Craig Gilbert | [email protected] Just paint it. Paint the crosswalk, or crosswalks. It’s been a few weeks now Paul Butler and other Jasper town councillors have been itching for some safety improvements to the Bonhomme-Miette-Pine intersection.

 

Craig Gilbert | [email protected]


 

Just paint it.

Paint the crosswalk, or crosswalks.

It’s been a few weeks now Paul Butler and other Jasper town councillors have been itching for some safety improvements to the Bonhomme-Miette-Pine intersection.

“I don’t understand why we can’t paint a crosswalk,” he said at a meeting on Tuesday. Coun. Rico Damota agreed, wondering aloud whether public works even needs direction from council to do it.

We’re talking about two sets of signs and road lines for pedestrians across Bonhomme Street and one each across Pine and Miette Avenues.

Leo Arsenault and Robin Marks live where the wild things are in the early 900s on Bonhomme.

Marks said he’s willing to lose a parking stall if what the town does with the corner if it improves safety. But the draft design on the table, a four-way intersection, would put a red octagon outside his bedroom window. He expressed concern over stopping and starting, and engine revving. There was talk of visitors speeding toward Cabin Creek, and parents speeding toward school to beat the morning bell, and police speeding from the nearby detachment towards collisions on the highway at all hours.

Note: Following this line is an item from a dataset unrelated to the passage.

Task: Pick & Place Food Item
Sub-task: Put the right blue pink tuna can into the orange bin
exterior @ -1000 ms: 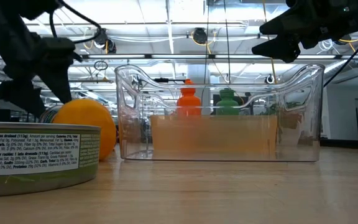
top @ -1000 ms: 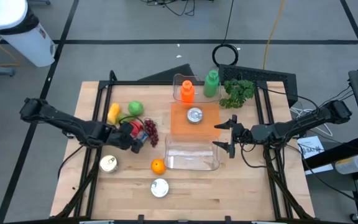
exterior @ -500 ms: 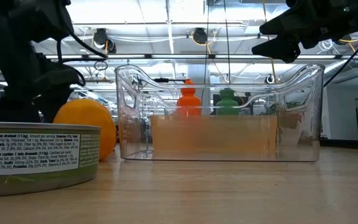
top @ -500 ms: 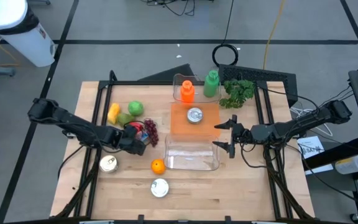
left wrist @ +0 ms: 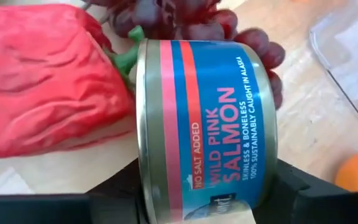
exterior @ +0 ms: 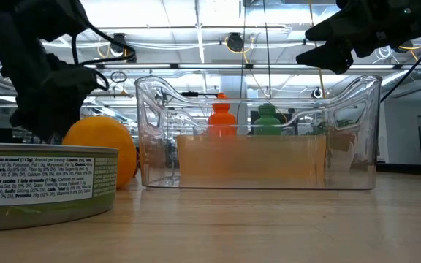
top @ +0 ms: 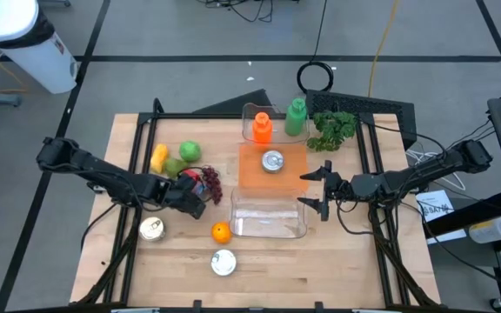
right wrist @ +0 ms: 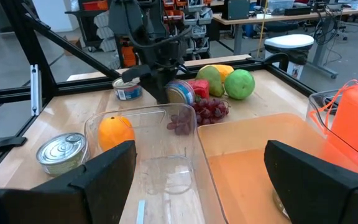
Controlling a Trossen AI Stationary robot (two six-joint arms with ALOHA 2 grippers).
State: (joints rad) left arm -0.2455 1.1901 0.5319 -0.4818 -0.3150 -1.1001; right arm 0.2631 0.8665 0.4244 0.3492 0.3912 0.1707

Marks suggested a fire hydrant about 50 feet down the road from his place would be the logical place to paint a crosswalk across Bonhomme.

Culture and recreation director Yvonne McNabb lives near the intersection, too. She said she’s had vehicles land “inches” from her deck, and run into her neighbour’s vehicle. She said she witnessed a near-miss two days prior.

“I think 30 km/h would be the ultimate answer,” she said. “They’re not using the stop signs as it is.”

Speeding on Bonhomme in and around the school safety zone that extends to north to Pyramid Lake Road and beyond is the real villain in this plot. Two weeks ago council talked some traffic theory around stop signs and whether they make roads safer or encourage aggressive braking and acceleration.

Coun. Helen-Kelleher Empey is in the latter camp.

“It’s crazy,” she said. “Just put it down to 30 (on Bonhomme). There are so many young children with the new co-ops there.”

Damota noted previous councils had been down this road before years ago, talking about making the speed limit 30 km/h through Cabin Creek all the way back around to Patricia Street.

Mayor Richard Ireland said he drove through the intersection “on purpose” earlier in the day and figures a hedge that used to obscure sightlines has allowed speeds to creep up in its absence.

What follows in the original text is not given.